Häufig greifen wir zu Essen, wenn wir gestresst sind. Das liegt daran, dass Kortisol, das Stresshormon, deinen Appetit nach süßen und fettigen Nahrungsmitteln anregt. Es ist also keine Überraschung, dass verschiedene Studien nachweisen konnte, dass chronischer Stress sich auch in erhöhten Kortisolablagerungen in Haarproben von Probanden nachweisen lies. Daher ist eine Diät nicht komplett ohne eine Stress-Management Taktik: Vielleicht hilft dir ja Meditation, ein Anruf bei deiner Mutter nach der Arbeit oder einfach Entspannen bei deiner Lieblinmgsmusik. Lege für dich einfach fest, dass dich nur der Hunger und nicht der Stress in die Küche führt. 

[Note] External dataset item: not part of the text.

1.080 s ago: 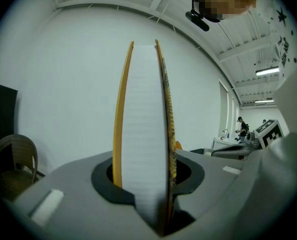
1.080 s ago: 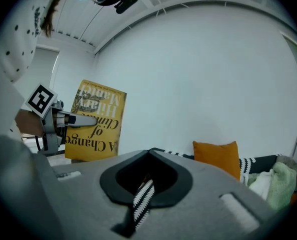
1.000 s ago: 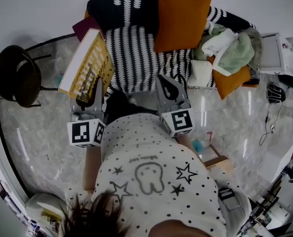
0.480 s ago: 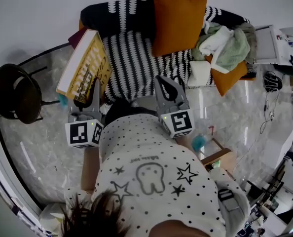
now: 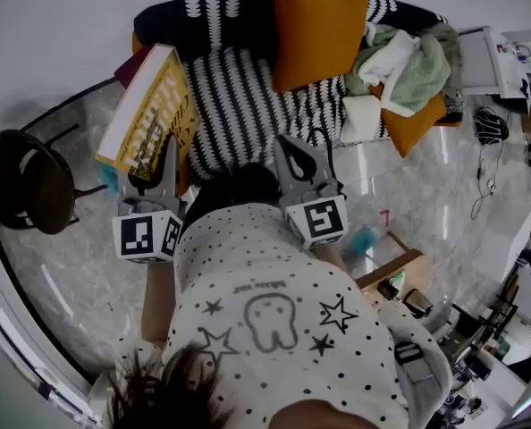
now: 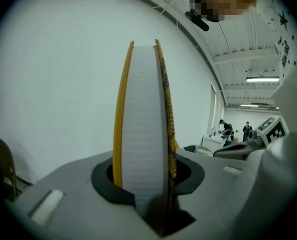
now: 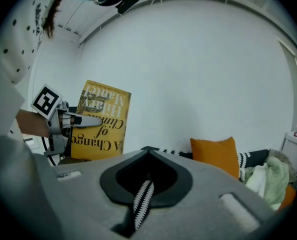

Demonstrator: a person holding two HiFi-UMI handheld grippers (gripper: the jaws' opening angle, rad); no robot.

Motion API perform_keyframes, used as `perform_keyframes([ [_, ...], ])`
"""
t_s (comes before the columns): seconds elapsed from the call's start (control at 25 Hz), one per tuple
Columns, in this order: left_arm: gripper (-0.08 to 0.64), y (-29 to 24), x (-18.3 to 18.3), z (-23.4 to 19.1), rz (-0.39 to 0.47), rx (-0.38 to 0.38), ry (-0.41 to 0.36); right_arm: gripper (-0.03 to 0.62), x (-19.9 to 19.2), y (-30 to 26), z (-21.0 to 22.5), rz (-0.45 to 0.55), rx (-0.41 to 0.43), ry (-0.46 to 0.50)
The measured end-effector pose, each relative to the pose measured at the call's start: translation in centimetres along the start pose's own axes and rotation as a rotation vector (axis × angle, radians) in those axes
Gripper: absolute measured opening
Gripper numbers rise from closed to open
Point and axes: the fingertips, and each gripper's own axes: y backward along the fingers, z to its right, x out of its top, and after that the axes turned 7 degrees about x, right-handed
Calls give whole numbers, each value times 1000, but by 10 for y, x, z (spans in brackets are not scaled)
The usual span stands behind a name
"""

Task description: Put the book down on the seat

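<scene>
A thick yellow book (image 5: 145, 105) stands upright on its lower edge, gripped by my left gripper (image 5: 164, 161), which is shut on it. In the left gripper view the book (image 6: 141, 109) fills the gap between the jaws, page edges facing the camera. It hangs beside the left end of the seat, a sofa under a black-and-white striped blanket (image 5: 243, 105). My right gripper (image 5: 292, 150) is held over the sofa's front edge, jaws together and holding nothing. The right gripper view shows the book's cover (image 7: 101, 121) and the left gripper (image 7: 71, 120) at left.
An orange cushion (image 5: 319, 25) leans on the sofa back, with a pile of clothes (image 5: 400, 56) and a second orange cushion (image 5: 417, 123) at the right end. A black round stool (image 5: 24, 181) stands left. Cardboard boxes (image 5: 395, 275) sit on the marble floor.
Both grippers and the book have drifted a little to the left along the sofa front with the person. The book stays upright in the left gripper.
</scene>
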Motion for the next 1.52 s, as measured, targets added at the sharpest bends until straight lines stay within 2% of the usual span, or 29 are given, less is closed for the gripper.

10. Schlafe jeweils 30 Minuten mehr pro Nacht

Schlechter Schlaf hat enorme Auswirkungen auf unseren Stoffwechsel. Außerdem kannst du mehr essen, wenn du länger wach bist. Darüber hinaus aktiviert der Schlafentzug die gleichen Gehirnrezeptoren, die für die Marihuanafressereien verantwortlich sind, so eine Studie aus dem Jahr 2016. 

11. Trainiere - Aber übertreibe es dabei nicht

Bewegung hilft dir nicht, in einer Woche abzunehmen. Es ist durchaus möglich, dass du nach Trainingsbeginn schnell ein oder zwei Pfund abnimmst. Aber häufig ist es so, dass Leute, die gerade mit Sport beginnen, oft mehr essen oder sich unbewusst wenigerbewegen  den ganzen Tag, um Energie zu sparen. 

Ganz ehrlich - Es könnte Wochen oder Monate dauern, um die metabolischen Auswirkungen von Bewegung auf der Waage zu sehen. Auch der Aufbau von Muskeln, die dichter sind als Körperfett, kann zu einer Gewichtszunahme führen. Es ist wichtig, dass man sich mit Sport etwas Gutes tuen will. Es ist viel wichtiger, dass du deine Ausdauer verbesserst und auch etwas für deine geistige Gesundheit tust. Nicht alles lässt sich mit der Waage festhalten.

12. Habe so viel Sex wie nur möglich

Sex zählt nicht ganz als Cardio oder verbrennt eine beträchtliche Menge an Kalorien: Frauen verbrennen etwa 3,6 pro Minute.  Aber es ist immer noch eine gute Idee. Neben den "sportlichen" Effekten führt dieses "Workout" zu einer Steigerung der Produktion der Neurotransmitter Serotonin und Dopamin, die auf natürliche Weise das Verlangen nach Nahrung reduzieren. Also versucht doch mal diese Variante.